In the evening, I was given a tour of another maternity hospital here called Hospital Materno Infantil. It is much bigger than Maternidade Nascer Cidadao, having both a section for women and a section for children, and is quite different. I did not know that Maternidade Nascer Cidadao was the only hospital in Goiania that was designed for Humanized births. This means that births there are generally more natural, without drugs or very much other medical intervention, and woman have more choice during the birthing process as far as how they labor and in what position they will give birth. When I worked there I attributed this fact to the fact that the hospital is in a poor neighborhood and did not really have a choice but to operate in this manner. However, as the nurse who gave me the tour assured me, the births in Materno Infantil were much more civilized and people generally tried to have cesarean sections. The word civilized I would say is an interesting choice on her part...

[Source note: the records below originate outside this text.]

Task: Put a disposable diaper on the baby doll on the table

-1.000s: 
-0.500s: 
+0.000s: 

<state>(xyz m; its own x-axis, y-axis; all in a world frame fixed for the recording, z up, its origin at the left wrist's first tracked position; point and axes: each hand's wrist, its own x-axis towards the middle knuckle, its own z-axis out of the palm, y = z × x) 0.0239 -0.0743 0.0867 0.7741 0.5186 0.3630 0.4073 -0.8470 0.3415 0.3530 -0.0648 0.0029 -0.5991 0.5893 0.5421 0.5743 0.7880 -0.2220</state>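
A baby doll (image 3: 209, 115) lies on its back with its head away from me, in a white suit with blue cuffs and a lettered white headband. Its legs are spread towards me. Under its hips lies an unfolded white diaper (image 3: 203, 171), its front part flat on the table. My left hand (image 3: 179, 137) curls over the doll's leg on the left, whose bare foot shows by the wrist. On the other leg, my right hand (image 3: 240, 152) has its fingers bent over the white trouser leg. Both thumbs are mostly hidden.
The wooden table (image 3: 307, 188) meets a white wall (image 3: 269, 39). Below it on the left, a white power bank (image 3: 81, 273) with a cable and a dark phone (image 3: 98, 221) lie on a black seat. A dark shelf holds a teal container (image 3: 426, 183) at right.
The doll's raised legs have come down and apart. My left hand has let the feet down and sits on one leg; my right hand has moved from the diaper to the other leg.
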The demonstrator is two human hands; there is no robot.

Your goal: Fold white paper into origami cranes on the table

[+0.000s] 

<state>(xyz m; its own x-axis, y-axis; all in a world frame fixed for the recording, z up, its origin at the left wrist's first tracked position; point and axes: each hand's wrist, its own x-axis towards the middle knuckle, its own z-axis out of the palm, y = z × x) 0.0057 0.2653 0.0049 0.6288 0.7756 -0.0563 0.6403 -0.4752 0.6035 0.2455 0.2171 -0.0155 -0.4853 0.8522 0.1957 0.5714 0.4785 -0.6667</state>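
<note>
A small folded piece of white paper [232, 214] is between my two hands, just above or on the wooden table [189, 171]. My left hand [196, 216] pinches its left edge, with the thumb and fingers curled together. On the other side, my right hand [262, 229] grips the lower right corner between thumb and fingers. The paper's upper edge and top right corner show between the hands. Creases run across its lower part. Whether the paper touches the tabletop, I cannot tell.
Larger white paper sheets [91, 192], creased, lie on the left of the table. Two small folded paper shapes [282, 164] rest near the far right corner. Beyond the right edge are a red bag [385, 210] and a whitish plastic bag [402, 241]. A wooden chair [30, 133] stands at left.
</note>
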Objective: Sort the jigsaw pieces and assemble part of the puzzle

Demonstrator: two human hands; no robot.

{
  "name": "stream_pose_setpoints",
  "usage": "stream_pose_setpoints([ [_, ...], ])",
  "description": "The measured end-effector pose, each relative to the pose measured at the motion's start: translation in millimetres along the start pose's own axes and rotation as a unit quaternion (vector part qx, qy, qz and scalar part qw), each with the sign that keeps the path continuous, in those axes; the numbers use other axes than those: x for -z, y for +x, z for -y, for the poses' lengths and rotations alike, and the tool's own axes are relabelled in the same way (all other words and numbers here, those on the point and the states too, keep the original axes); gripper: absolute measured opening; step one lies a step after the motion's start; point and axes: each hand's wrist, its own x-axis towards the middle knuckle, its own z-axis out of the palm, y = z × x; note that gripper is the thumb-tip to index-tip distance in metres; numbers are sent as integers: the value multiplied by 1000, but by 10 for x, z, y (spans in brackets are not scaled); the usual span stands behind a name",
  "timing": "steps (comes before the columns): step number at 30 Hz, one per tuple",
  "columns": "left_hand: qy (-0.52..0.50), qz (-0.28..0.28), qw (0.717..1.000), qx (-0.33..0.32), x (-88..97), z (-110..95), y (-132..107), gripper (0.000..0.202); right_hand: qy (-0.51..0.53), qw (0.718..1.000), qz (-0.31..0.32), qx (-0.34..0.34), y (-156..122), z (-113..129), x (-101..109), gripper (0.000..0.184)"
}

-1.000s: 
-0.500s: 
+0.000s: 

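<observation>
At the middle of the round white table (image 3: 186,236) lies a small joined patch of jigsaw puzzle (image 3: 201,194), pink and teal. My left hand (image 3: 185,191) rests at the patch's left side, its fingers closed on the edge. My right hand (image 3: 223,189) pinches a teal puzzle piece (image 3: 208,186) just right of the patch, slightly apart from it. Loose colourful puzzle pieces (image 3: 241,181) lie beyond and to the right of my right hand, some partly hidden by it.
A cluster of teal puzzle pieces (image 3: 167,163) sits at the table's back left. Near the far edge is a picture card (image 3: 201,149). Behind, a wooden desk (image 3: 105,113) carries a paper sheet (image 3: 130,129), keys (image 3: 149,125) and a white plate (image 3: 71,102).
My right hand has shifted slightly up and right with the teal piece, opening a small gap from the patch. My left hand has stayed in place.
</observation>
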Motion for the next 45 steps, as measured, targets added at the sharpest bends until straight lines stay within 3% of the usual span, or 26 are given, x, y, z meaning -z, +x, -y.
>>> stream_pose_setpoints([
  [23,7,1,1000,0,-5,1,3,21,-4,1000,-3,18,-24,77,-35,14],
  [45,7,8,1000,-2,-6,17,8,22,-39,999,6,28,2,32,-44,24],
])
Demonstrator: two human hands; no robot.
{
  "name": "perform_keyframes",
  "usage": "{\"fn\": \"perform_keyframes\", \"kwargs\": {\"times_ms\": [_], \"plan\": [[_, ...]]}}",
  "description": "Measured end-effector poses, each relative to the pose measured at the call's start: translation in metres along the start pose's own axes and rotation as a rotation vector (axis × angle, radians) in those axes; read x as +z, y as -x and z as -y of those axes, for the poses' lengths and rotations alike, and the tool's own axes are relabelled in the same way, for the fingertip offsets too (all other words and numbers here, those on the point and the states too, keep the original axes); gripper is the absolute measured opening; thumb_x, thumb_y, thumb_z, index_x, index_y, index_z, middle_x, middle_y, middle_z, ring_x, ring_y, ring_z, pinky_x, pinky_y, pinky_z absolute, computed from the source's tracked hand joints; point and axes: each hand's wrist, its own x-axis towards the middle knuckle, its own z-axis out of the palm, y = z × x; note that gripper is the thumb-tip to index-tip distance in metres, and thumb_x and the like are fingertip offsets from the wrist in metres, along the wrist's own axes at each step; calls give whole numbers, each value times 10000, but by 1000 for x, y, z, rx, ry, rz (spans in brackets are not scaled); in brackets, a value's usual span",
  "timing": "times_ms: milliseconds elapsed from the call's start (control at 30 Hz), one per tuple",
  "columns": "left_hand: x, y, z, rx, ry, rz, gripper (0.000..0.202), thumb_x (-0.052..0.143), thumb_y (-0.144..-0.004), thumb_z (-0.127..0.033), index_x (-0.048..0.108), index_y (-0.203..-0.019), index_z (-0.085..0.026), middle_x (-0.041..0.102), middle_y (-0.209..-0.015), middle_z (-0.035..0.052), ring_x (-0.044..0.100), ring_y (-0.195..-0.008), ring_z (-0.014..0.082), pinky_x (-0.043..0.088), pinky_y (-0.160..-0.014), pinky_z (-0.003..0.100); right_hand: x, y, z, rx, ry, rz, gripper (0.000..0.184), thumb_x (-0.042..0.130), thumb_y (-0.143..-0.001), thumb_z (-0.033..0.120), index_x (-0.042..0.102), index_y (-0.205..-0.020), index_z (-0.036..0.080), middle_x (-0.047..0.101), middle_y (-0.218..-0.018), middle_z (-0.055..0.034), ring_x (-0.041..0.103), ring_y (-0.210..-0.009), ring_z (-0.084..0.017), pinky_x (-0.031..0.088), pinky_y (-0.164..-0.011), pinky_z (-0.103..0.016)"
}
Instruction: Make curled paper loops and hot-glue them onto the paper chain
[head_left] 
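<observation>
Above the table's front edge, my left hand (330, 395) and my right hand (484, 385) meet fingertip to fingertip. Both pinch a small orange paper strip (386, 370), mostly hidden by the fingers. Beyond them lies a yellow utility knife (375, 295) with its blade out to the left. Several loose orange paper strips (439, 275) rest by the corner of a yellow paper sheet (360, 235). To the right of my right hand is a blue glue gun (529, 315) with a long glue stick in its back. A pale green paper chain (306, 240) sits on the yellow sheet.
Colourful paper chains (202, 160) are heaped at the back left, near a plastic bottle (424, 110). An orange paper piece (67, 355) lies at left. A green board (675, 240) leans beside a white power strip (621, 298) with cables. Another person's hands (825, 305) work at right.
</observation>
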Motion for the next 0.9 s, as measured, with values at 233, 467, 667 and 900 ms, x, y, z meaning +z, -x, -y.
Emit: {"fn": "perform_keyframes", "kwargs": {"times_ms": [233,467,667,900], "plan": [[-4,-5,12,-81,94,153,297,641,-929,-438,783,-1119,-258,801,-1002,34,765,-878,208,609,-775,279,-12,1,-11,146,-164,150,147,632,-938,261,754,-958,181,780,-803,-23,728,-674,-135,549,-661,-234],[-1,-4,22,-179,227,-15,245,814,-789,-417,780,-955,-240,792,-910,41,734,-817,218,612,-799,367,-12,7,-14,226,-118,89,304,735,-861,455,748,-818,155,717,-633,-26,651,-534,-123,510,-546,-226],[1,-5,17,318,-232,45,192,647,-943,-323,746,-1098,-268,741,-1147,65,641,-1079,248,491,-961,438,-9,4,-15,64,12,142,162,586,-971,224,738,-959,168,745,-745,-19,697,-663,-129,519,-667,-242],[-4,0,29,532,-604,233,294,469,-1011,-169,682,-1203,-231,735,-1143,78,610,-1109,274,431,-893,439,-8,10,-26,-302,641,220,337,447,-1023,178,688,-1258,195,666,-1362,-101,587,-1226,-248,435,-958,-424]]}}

During my tour there I was able to speak with one doctor about her opinion on President Dilma's plan to bring foreign doctors to Brazil to fill the deficit of medical professionals that Brazil is facing. The doctor made a very good point that whether or not the doctor is Brazilian, the first thing that needs to occur is to better the system, then Brazil can be concerned with the doctors. I think her point was that many places in Brazil lack doctors due to conditions in which the doctor would be required to work, not due to the fact that there are not enough people who want to be doctors. Interesting. I was also during this visit asked if I was one of "Dilma's people"!! There was a nurse who was very surprised to hear me speak in English with the doctor and even more she could not believe that President Dilma had acted so quickly. I was quick to assure her that I am far from being a doctor!